▸ **WHAT TO WORK ON**:
Set down exactly the lines in the records below that run from the line with "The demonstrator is" to the line with "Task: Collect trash", inclusive, and nothing more.

-------------------------

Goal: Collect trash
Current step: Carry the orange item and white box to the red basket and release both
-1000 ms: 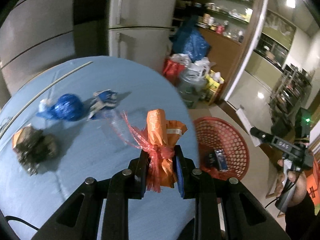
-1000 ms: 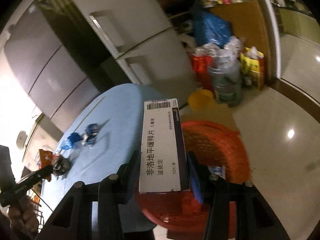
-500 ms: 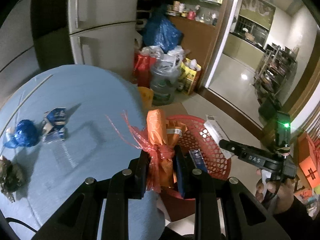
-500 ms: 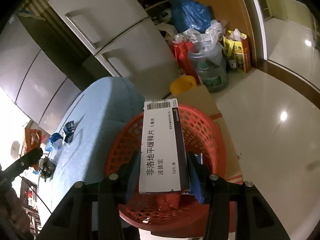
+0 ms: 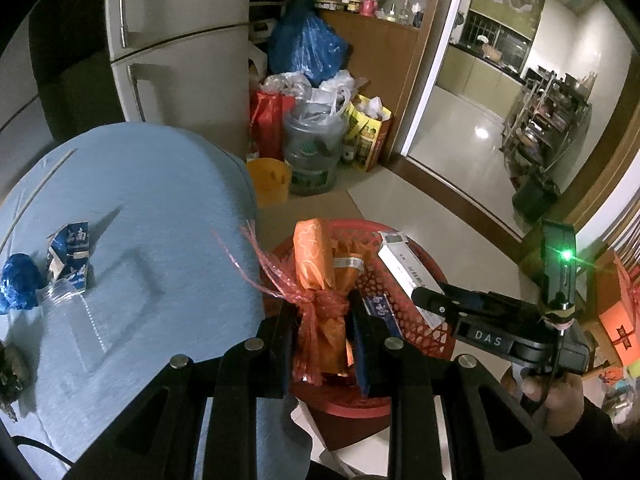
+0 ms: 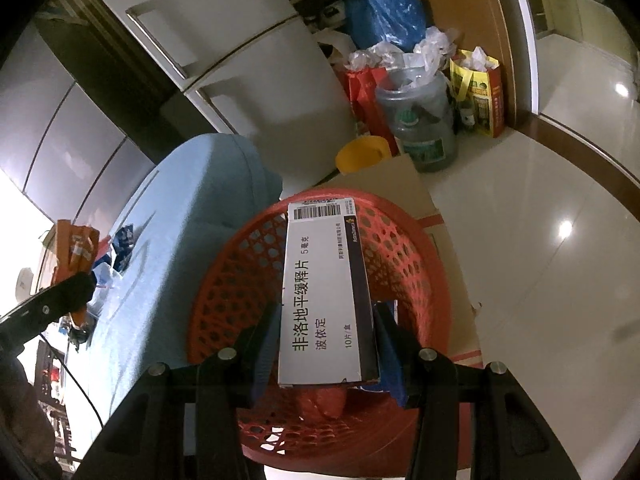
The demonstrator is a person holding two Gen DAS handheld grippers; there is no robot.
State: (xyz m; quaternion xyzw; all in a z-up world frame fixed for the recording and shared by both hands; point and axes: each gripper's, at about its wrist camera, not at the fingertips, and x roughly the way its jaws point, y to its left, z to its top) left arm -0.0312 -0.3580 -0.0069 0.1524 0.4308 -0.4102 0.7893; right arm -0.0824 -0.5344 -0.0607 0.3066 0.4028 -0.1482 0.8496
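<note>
My left gripper (image 5: 322,340) is shut on an orange wrapper bundle (image 5: 316,264) tied with red mesh, held at the table's edge over the red basket (image 5: 416,292). My right gripper (image 6: 326,354) is shut on a white medicine box (image 6: 324,296) with a barcode, directly above the red basket (image 6: 404,256). That box (image 5: 404,268) and the right gripper (image 5: 432,304) also show in the left wrist view, held by a hand (image 5: 552,400). Blue items lie inside the basket.
On the blue table (image 5: 160,216) remain a crumpled blue carton (image 5: 70,256), a blue bag ball (image 5: 18,286), a clear plastic bottle (image 5: 84,316) and dark trash (image 5: 10,376). Beyond stand a fridge (image 5: 180,48), a yellow bucket (image 5: 270,178), a water jug (image 5: 312,152) and bags.
My left gripper carried the orange bundle from over the table to the right, over the basket's rim. My right gripper sank with the box toward the basket.
</note>
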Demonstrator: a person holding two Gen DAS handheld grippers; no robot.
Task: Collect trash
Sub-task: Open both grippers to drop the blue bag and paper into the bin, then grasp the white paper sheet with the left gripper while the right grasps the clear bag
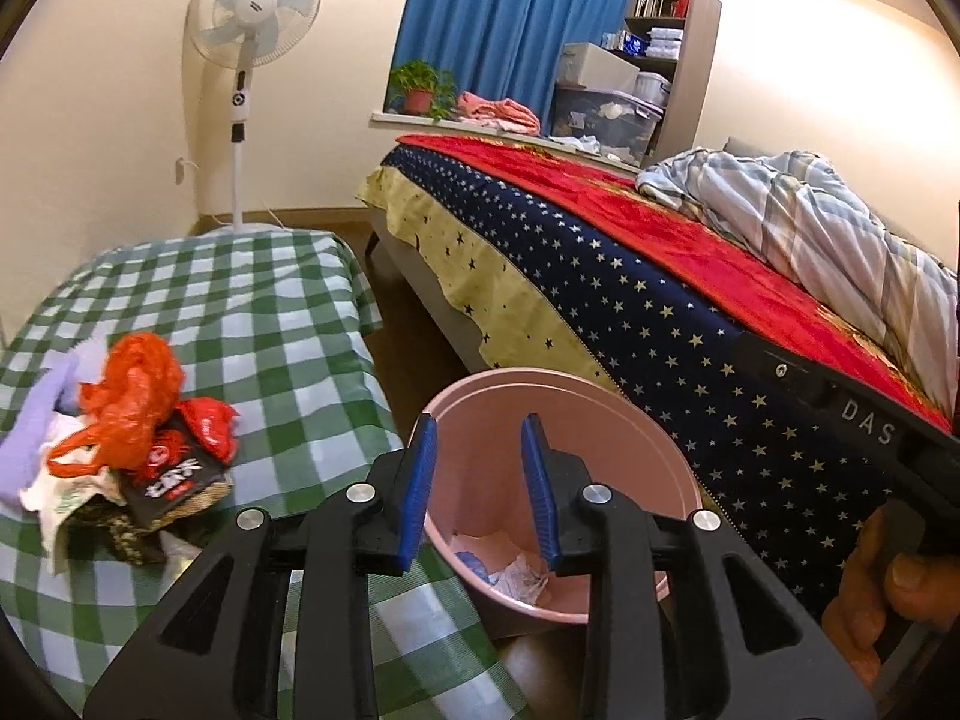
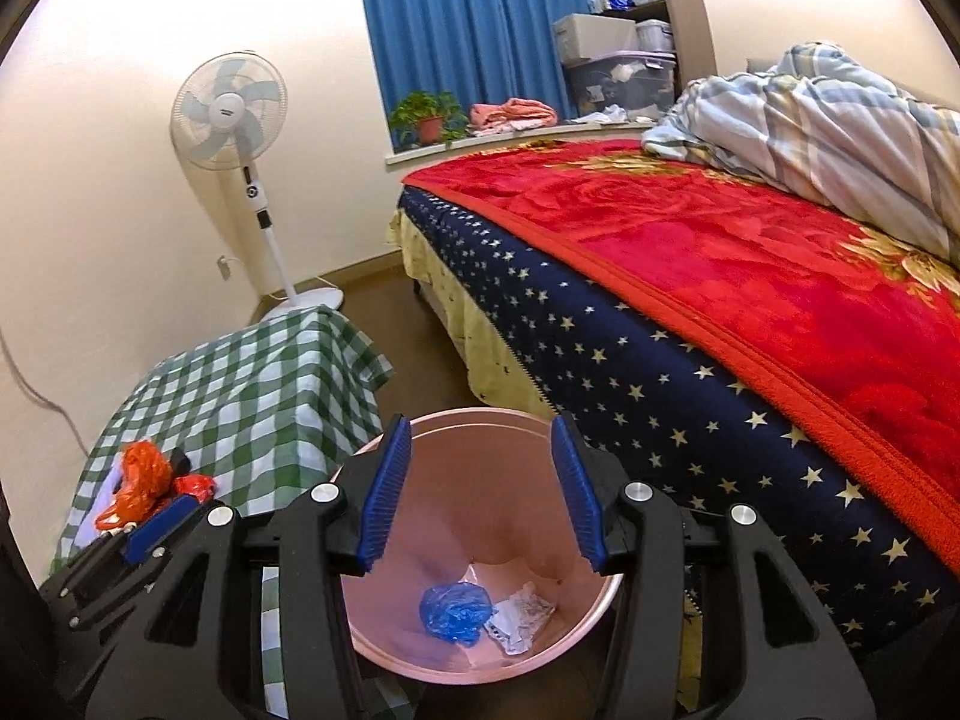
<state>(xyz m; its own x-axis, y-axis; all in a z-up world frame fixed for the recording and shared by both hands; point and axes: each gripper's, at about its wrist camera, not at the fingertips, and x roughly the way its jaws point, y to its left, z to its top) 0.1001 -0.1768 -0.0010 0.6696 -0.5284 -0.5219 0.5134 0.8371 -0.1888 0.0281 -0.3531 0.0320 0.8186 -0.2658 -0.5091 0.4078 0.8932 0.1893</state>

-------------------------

▸ **REPLY TO THE EXERCISE**:
The demonstrator is a person holding two Gen DAS handheld grippers; there is no robot.
State: (xyz m; quaternion xyzw; all in a z-up world frame fixed for the recording and shared by both hands; point and axes: each gripper's, at about its wrist camera, not at the fingertips, and x roughly the way its jaws point, y to its left, z to its top) left arm -0.0312 -0.3580 -0.0069 0.1524 0.4308 -0.4102 0.7893; right arm -0.0824 -0.5344 -0.0607 0.3066 0.4028 -0.1482 0.8496
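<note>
My left gripper (image 5: 322,340) is shut on an orange wrapper bundle (image 5: 316,264) tied with red mesh, held at the table's edge over the red basket (image 5: 416,292). My right gripper (image 6: 326,354) is shut on a white medicine box (image 6: 324,296) with a barcode, directly above the red basket (image 6: 404,256). That box (image 5: 404,268) and the right gripper (image 5: 432,304) also show in the left wrist view, held by a hand (image 5: 552,400). Blue items lie inside the basket.
On the blue table (image 5: 160,216) remain a crumpled blue carton (image 5: 70,256), a blue bag ball (image 5: 18,286), a clear plastic bottle (image 5: 84,316) and dark trash (image 5: 10,376). Beyond stand a fridge (image 5: 180,48), a yellow bucket (image 5: 270,178), a water jug (image 5: 312,152) and bags.
My left gripper carried the orange bundle from over the table to the right, over the basket's rim. My right gripper sank with the box toward the basket.
</note>
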Demonstrator: a person holding two Gen DAS handheld grippers; no robot.
Task: Collect trash

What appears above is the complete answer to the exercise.